» Task objective:
Where "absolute" appears in a line of the entries below, that line should be copied.

» Provided information:

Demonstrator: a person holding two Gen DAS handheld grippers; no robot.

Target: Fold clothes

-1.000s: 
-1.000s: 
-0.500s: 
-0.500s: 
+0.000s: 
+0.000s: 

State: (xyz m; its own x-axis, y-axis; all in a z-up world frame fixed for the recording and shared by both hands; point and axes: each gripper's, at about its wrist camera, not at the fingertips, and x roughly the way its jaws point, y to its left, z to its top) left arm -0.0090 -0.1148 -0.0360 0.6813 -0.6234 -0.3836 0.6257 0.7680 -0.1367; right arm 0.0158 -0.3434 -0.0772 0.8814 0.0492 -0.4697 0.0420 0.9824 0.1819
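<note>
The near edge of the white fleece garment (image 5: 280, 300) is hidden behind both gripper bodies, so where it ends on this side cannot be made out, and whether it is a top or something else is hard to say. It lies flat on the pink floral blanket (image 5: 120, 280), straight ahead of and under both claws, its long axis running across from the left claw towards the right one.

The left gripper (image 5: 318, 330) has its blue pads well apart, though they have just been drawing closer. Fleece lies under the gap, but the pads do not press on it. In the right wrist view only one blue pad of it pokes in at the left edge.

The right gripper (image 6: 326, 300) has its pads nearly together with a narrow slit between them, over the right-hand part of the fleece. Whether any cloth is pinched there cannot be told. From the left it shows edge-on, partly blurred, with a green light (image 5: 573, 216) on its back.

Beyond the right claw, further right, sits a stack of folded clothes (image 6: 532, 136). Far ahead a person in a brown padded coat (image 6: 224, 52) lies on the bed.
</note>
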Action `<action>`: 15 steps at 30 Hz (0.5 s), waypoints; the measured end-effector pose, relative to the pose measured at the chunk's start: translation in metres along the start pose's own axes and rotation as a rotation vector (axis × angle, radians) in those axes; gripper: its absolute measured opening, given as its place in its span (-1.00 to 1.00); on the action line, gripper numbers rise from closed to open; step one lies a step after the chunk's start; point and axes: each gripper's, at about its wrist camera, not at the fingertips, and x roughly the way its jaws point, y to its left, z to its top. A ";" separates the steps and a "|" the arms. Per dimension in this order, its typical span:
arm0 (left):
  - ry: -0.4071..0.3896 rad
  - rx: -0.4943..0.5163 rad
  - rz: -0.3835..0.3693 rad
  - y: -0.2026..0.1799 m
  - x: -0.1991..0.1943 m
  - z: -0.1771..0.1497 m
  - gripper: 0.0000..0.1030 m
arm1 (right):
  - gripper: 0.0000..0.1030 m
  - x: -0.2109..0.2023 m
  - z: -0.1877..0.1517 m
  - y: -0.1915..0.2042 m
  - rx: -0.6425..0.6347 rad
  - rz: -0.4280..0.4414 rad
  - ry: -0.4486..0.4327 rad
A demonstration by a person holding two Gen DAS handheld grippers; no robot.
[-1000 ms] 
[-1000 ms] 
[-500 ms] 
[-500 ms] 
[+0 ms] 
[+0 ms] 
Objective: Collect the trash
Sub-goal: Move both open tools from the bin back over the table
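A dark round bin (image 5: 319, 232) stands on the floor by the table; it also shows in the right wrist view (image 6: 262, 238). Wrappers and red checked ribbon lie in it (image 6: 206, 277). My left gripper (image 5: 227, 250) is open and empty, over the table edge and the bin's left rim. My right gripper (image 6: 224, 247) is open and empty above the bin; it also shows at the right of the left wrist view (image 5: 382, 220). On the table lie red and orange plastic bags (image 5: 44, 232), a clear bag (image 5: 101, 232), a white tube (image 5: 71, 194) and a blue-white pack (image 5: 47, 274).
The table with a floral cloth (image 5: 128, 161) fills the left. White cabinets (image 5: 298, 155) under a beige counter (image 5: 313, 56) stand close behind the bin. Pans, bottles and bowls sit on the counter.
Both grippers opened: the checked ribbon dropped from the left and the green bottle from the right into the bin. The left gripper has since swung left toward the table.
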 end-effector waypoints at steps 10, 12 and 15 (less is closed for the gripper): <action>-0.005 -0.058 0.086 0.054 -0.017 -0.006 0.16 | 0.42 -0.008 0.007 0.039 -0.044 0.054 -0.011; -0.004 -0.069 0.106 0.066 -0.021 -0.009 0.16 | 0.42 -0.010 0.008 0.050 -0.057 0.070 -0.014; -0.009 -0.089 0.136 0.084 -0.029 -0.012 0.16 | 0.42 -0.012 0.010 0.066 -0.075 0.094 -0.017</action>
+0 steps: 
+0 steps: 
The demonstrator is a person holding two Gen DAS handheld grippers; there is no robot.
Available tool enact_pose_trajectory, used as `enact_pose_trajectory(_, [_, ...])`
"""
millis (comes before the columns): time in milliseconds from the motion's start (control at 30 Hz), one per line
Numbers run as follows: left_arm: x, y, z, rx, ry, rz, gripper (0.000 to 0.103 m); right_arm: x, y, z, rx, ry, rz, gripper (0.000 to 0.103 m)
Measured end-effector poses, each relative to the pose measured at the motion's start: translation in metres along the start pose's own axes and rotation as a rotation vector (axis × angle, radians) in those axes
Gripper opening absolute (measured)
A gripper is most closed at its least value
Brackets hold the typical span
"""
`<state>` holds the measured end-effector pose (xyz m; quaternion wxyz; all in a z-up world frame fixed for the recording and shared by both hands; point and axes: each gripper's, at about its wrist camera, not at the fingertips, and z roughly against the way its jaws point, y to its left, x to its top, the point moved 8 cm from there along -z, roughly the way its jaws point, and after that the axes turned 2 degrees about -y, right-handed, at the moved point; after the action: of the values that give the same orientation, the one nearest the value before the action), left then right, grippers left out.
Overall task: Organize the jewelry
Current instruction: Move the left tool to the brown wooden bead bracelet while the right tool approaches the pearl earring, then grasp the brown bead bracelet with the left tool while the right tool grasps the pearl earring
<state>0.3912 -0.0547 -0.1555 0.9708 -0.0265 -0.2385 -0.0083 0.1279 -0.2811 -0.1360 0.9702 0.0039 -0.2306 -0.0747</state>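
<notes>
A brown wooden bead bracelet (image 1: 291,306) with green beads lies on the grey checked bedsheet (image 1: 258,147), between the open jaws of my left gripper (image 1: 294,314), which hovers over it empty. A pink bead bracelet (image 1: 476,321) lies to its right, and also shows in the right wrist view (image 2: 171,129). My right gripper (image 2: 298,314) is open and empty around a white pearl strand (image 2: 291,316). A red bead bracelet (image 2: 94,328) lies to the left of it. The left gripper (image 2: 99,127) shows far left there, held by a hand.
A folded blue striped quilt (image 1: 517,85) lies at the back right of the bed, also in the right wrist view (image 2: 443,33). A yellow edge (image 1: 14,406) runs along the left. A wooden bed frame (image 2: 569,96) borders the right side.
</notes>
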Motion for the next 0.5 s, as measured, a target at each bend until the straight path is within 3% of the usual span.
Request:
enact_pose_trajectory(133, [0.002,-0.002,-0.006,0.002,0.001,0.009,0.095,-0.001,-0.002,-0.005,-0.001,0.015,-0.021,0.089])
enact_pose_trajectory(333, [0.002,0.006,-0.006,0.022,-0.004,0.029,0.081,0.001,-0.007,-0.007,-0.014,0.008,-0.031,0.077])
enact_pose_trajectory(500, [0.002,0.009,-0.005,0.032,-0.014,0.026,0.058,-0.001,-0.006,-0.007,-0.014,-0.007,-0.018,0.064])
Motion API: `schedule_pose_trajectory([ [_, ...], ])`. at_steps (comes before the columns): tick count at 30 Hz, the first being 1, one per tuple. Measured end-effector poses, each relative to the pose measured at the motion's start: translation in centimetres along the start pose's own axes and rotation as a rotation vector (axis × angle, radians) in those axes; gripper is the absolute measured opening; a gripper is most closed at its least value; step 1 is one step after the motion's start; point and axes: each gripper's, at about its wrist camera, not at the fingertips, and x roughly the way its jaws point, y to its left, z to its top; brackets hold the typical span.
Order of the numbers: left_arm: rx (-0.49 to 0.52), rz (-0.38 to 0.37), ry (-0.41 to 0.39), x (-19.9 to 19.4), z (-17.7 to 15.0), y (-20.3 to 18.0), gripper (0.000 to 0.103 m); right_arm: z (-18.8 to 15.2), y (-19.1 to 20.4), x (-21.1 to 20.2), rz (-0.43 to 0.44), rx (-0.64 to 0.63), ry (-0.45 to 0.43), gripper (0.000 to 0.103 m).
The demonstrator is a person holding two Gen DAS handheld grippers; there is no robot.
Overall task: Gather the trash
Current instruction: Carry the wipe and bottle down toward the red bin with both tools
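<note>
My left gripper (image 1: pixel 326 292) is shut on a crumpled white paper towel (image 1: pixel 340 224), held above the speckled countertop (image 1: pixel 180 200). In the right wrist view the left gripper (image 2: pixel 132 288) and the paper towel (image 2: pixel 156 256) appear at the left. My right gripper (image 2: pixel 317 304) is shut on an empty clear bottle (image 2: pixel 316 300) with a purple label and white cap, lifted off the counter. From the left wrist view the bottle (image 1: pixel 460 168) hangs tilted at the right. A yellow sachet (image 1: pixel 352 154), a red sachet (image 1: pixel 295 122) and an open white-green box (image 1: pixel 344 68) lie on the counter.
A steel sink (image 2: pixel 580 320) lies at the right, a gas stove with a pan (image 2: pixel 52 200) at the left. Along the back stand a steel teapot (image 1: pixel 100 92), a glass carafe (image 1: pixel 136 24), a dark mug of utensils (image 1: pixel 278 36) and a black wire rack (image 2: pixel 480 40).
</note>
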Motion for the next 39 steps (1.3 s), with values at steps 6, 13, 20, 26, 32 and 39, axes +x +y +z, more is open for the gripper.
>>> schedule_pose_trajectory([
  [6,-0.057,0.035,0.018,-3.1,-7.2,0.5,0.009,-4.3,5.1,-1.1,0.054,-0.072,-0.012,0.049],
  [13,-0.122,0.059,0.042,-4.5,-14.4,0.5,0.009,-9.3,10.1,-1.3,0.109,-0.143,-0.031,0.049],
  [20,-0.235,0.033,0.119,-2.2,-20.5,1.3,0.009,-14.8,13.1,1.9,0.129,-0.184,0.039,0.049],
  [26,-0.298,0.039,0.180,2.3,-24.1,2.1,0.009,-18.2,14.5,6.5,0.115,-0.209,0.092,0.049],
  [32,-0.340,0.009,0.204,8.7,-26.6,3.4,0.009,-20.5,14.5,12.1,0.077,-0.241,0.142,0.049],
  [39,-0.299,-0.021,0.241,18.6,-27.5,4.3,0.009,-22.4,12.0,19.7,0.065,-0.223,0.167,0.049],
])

» Solved problem:
Action `<action>`: 15 steps at 30 Hz (0.5 s), waypoints; the measured end-effector pose, relative to the pose measured at the chunk's start: translation in metres along the start pose's own axes and rotation as a rotation vector (axis × angle, radians) in those axes; gripper: its absolute measured opening, given as its place in its span (-1.00 to 1.00); on the action line, gripper numbers rise from closed to open; step one lies a step after the chunk's start; point and axes: each gripper's, at about its wrist camera, not at the fingertips, and x roughly the way its jaws point, y to its left, z to its top. A ";" separates the steps and a "|" the arms. Per dimension in this order, its typical span:
Gripper opening absolute (measured)
Motion API: `schedule_pose_trajectory([ [_, ...], ])`. at_steps (comes before the columns): tick count at 30 Hz, the first being 1, one per tuple. Measured end-effector poses, each relative to the pose measured at the motion's start: translation in centimetres along the start pose's own axes and rotation as a rotation vector (axis × angle, radians) in those axes; gripper is the absolute measured opening; a gripper is most closed at its least value; step 1 is one step after the motion's start; point and axes: each gripper's, at about its wrist camera, not at the fingertips, and x roughly the way its jaws point, y to its left, z to its top; brackets hold the typical span.

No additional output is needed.